The economy is currently on solid footing, but the Class 8 market has fallen dramatically this year. With the economy expected to grow slightly better in 2017, can we expect this to translate into a better environment for new equipment orders for the truck OEMs and their suppliers? The answer is likely to be yes, but there are several risks that could change our expectations for 2017.

The Economy

The economy is currently on solid footing and GDP is expected to grow slightly over 2% in 2017. The real battles for the economy are likely to be for 2018 and beyond, although those battles will be fought in 2017. That’s when the new administration and Congress will make decisions on infrastructure stimulus, taxes, trade, and deficits.

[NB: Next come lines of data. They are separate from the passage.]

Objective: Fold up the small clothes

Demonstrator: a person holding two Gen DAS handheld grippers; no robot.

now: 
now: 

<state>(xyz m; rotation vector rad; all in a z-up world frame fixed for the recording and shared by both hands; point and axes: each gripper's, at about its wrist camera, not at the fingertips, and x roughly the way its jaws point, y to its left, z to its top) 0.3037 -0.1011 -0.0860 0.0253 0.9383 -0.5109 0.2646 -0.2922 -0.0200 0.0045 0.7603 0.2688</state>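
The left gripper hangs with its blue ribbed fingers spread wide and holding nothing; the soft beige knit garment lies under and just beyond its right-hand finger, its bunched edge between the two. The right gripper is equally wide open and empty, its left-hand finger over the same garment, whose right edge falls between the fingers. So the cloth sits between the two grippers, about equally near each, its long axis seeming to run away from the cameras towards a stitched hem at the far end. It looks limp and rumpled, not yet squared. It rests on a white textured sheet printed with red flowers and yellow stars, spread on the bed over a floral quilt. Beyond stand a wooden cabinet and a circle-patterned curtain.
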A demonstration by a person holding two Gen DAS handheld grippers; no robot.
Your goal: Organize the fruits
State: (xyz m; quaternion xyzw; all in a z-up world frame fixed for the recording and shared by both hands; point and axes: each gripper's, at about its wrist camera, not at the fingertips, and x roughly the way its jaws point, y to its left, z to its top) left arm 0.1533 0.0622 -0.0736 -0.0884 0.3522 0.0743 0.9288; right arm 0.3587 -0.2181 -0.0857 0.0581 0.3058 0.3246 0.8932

  • How much stimulus is added to a full employment economy?
  • Will tax cuts affect the middle-class, as well as the wealthy?
  • How will all of this be paid for?
  • How will trade issues be handled?

These are important questions. Adding stimulus to a full-employment economy and importing inflation via trade tariffs leads to higher interest rates. This raises the probability of a recession down the road. It also could mean stronger growth in late 2017 and into 2018.

Trade is a wild card. The risk to economic growth could be minimal if the new administration targets specific industries. However, in the event of trade conflicts, the impact could be much larger and potentially dangerous to global growth.

Class 8 Trucks

Most of the risk for 2017 is centered on two key items: freight growth (which is tied to the economy) and implementation of the electronic logging devices (ELD) mandate.

Freight growth has been relatively modest over the last year and we expect that to continue into 2017. The good news is that we are finally seeing some positive data come out of the spot market. We are hopeful that this is an early indication of improved demand as we finish 2016 and start off 2017.

While the regulatory agenda is in the new administration’s bulls-eye, the likelihood that ELD implementation is removed or delayed significantly seems unlikely at this time. Non-finalized regulations will be quicker and easier targets to attack. The biggest question comes down to how fast small fleets implement this new device (actually, it’s mostly software) into their operations and how much it truly impacts their operations. Until now, we have only been able to estimate the impact based on their responses to surveys and our knowledge of their operations. Later this year we will start getting hard results as those operations finally implement ELDs en masse.

This does create a real upside potential for equipment demand if the productivity losses that we estimate do come to fruition. As long as freight growth continues, we should expect to see a significant tightening of capacity by the time the fall ordering season hits for new Class 8 trucks. Pay attention to September and October new truck orders; they will tell us a lot.